> [Exercise]: The required result is each line of the entries below containing the string "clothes".

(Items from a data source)
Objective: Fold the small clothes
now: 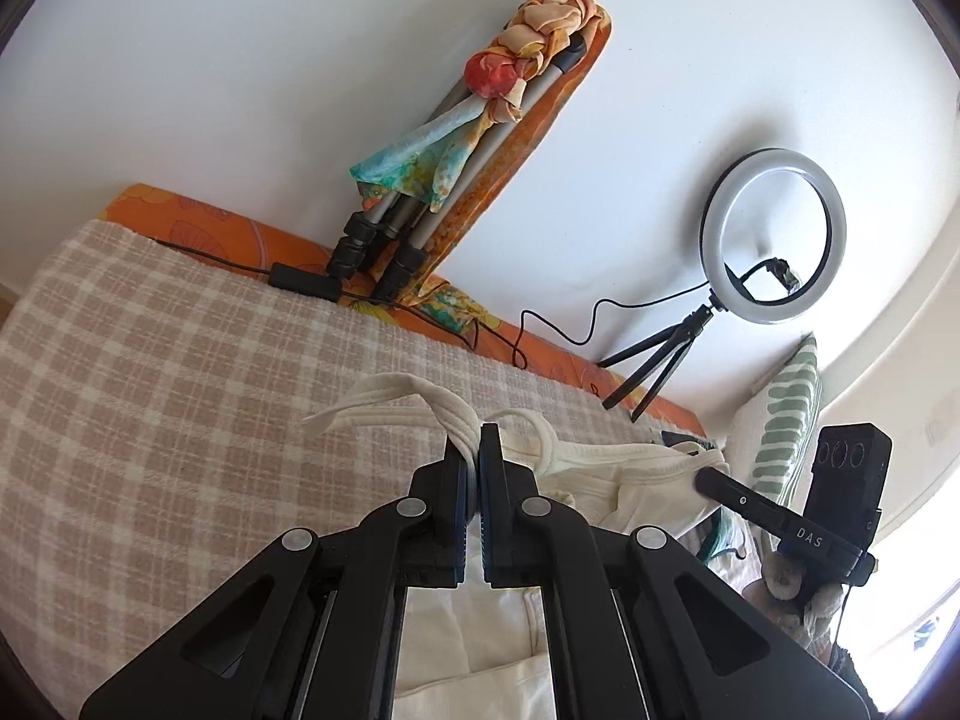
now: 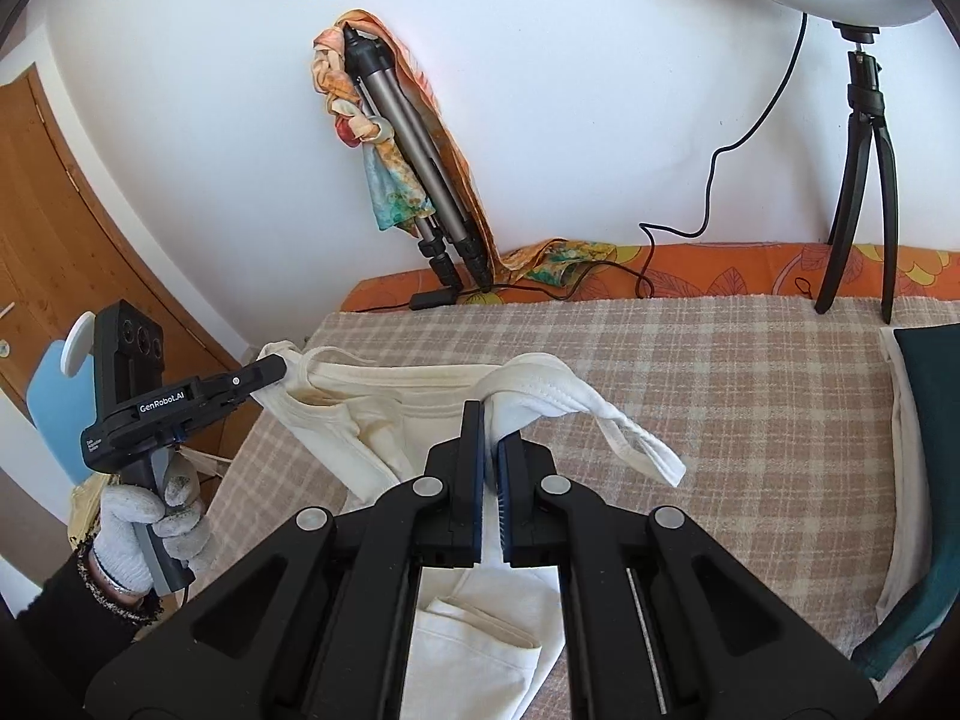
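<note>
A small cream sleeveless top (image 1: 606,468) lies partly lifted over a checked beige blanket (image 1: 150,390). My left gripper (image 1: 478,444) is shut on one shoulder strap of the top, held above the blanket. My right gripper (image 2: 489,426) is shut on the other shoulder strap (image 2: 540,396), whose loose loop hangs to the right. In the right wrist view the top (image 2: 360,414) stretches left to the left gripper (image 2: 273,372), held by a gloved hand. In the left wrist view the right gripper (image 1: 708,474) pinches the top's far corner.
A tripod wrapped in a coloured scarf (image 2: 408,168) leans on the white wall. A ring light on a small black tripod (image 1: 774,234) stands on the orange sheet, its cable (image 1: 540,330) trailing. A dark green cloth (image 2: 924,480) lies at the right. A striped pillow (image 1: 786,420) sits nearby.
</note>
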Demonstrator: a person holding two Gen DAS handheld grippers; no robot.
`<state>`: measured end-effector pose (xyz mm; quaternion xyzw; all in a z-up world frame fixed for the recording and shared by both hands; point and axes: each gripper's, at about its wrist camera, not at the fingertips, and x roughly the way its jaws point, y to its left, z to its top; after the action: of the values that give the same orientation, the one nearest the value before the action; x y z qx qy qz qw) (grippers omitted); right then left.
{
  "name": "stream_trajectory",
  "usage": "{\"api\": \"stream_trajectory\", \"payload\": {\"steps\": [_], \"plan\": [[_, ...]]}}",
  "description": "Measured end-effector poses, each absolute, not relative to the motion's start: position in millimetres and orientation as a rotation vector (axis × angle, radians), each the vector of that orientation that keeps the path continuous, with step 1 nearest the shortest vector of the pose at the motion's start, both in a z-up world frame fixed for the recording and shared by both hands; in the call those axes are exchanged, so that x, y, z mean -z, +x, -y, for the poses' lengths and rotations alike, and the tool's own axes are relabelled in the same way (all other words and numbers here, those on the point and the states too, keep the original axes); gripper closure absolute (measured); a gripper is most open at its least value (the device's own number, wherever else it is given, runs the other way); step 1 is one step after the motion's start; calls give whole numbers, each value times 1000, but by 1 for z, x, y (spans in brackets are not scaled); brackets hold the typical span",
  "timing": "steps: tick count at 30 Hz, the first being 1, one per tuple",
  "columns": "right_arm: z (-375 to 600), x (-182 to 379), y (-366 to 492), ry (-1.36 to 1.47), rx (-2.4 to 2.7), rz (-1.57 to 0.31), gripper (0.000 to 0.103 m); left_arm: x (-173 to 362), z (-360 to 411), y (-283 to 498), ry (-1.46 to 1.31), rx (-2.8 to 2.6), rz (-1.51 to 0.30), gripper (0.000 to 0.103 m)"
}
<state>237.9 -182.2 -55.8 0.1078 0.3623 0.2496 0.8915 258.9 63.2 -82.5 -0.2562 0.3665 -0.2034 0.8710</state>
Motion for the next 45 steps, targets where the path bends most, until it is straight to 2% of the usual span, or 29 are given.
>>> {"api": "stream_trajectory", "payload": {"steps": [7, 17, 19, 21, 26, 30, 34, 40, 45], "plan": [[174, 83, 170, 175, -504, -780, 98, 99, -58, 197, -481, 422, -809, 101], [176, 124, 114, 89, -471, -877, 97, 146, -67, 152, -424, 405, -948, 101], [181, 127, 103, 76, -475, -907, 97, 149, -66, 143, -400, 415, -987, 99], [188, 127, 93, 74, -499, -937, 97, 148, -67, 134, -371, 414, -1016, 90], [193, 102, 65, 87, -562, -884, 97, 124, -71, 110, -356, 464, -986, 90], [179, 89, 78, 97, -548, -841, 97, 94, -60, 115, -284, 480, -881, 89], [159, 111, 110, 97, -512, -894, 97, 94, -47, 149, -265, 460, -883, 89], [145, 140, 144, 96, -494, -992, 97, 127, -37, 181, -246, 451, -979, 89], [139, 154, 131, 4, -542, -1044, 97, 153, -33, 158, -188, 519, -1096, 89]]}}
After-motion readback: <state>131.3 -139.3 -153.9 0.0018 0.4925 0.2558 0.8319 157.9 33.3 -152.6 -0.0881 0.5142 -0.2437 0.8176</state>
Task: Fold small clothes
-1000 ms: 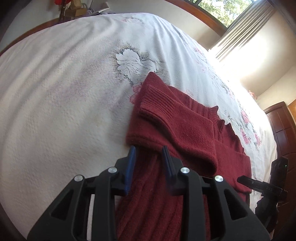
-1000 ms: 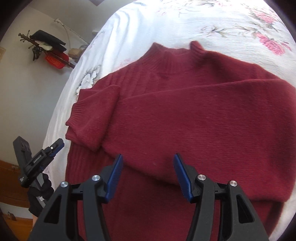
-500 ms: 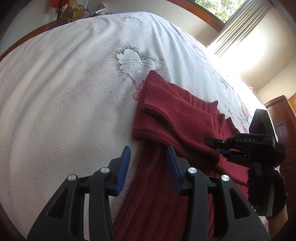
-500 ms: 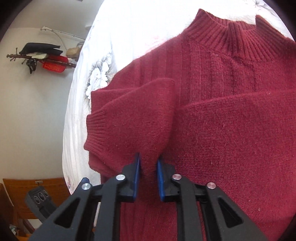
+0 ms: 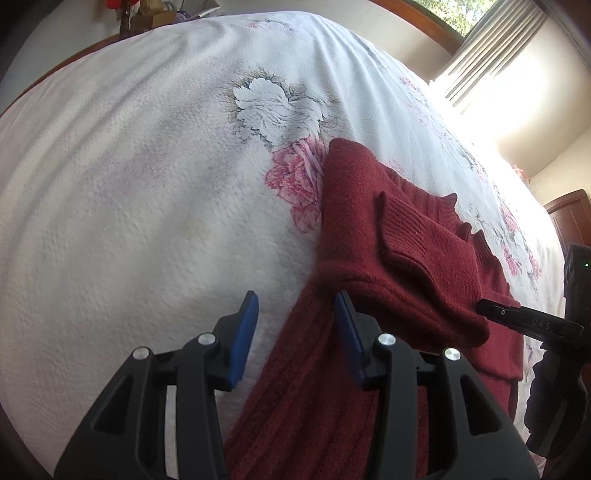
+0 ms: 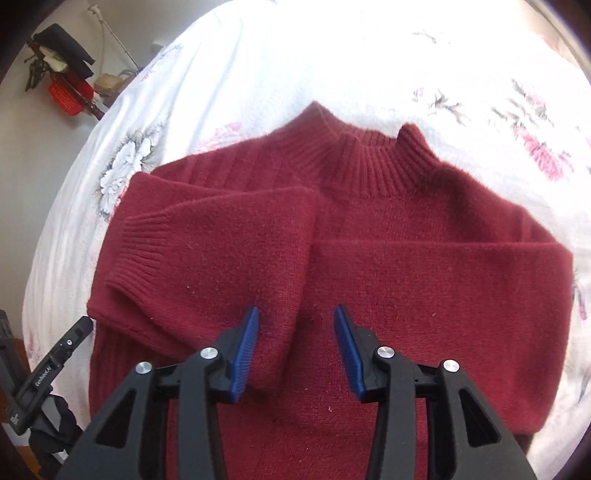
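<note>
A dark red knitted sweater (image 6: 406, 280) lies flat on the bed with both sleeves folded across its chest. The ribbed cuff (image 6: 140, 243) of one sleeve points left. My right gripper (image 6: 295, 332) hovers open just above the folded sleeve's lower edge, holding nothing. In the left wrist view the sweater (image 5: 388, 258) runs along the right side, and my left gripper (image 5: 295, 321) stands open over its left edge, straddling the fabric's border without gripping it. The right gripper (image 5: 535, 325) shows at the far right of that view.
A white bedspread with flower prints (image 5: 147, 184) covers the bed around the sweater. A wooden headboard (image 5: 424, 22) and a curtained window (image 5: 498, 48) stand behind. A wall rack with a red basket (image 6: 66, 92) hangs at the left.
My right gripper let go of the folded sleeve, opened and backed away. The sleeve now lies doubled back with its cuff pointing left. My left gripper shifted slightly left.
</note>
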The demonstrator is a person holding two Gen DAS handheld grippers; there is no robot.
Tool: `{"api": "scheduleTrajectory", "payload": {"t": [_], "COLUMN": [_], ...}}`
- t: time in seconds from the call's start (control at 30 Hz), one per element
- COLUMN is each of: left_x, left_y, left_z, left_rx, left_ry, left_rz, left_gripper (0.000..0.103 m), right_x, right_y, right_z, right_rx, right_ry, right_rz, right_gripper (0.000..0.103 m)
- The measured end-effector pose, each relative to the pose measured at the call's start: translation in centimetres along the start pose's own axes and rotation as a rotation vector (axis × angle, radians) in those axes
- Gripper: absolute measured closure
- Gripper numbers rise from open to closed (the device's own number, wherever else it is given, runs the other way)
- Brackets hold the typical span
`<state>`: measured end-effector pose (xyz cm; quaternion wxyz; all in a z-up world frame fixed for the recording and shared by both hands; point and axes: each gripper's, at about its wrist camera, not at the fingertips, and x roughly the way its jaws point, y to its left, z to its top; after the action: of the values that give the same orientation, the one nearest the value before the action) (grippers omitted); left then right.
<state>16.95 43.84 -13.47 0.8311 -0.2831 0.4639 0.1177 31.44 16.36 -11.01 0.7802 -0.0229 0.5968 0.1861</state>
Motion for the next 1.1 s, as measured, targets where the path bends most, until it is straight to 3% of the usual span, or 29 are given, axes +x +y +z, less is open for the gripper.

> [Result of this task]:
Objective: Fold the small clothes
Task: Fold small clothes

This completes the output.